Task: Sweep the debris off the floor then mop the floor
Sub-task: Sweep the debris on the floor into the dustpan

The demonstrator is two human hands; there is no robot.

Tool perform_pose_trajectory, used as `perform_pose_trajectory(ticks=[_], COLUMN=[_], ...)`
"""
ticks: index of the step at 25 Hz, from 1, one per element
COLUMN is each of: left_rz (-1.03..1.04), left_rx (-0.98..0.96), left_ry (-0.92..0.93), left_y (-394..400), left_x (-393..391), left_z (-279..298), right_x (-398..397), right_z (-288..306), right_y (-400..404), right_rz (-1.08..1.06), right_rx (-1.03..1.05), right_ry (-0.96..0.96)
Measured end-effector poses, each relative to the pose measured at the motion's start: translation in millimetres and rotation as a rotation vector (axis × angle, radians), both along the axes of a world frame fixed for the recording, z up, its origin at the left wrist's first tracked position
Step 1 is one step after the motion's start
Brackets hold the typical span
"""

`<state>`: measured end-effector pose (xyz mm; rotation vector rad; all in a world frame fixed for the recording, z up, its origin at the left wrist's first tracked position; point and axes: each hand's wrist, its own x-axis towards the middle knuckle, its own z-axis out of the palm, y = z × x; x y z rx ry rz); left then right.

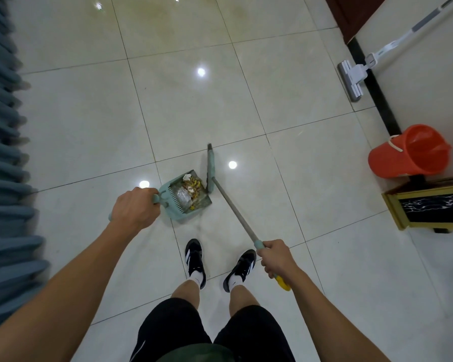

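Shiny pale floor tiles [246, 105] lie under us. Our left hand [135, 209] grips the green plastic dustpan [186, 198], maybe full of scraps; our right hand [276, 258] grips the long grey broom [230, 202], its head just right of the pan.

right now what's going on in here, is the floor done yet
A person is sweeping. The left hand grips the handle of a teal dustpan set on the tiled floor, and the right hand holds the broom with its head at the pan's open side. The debris, scraps and wrappers, is already in the pan. Mopping has not started: the mop leans against the wall, beside an orange bucket.
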<state>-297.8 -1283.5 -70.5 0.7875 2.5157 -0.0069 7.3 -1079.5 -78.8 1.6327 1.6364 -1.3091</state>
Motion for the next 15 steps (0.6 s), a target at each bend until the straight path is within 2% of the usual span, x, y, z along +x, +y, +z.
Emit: perform_pose_trajectory(ticks=[3, 9, 13, 15], left_rz=[0.014, 0.046, 0.060, 0.069], left_rx=[-0.009, -0.012, -0.028, -0.033], left_ry=[-0.004, -0.014, -0.014, -0.021], left_y=[-14.2, -28.4, -39.8, -43.4], left_x=[-7.7, -27.6, -36.7, -35.5], left_z=[1.5, -1.8, -4.7, -6.8], right_x=[-7.8, -40.7, -55.6, -59.2], right_z=[-4.0, -27.0, -43.4, -47.8], right_y=[0.0, 9.7, 9.9, 3.6], right_rz=[0.029, 0.300, 0.504, 0.530], right_rx=[0.082, 0.250, 0.229, 0.177], right_ry=[0.007, -0.025, -0.073, -0.092])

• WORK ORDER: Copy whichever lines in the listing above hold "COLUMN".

• OUTPUT FOR THIS EXERCISE:
Tool perform_pose_trajectory, used as `perform_pose_trajectory(ticks=[_], COLUMN=[_], ...)`
COLUMN is each of: left_rz (-1.03..1.04), left_rx (-0.98..0.96), left_ry (-0.92..0.93), left_y (-394..400), left_x (-393..391), left_z (-279..298), right_x (-398..397), right_z (-288..306), right_y (-400..404), right_rz (-1.08..1.06), right_rx (-1.03..1.05), right_ry (-0.96..0.96)

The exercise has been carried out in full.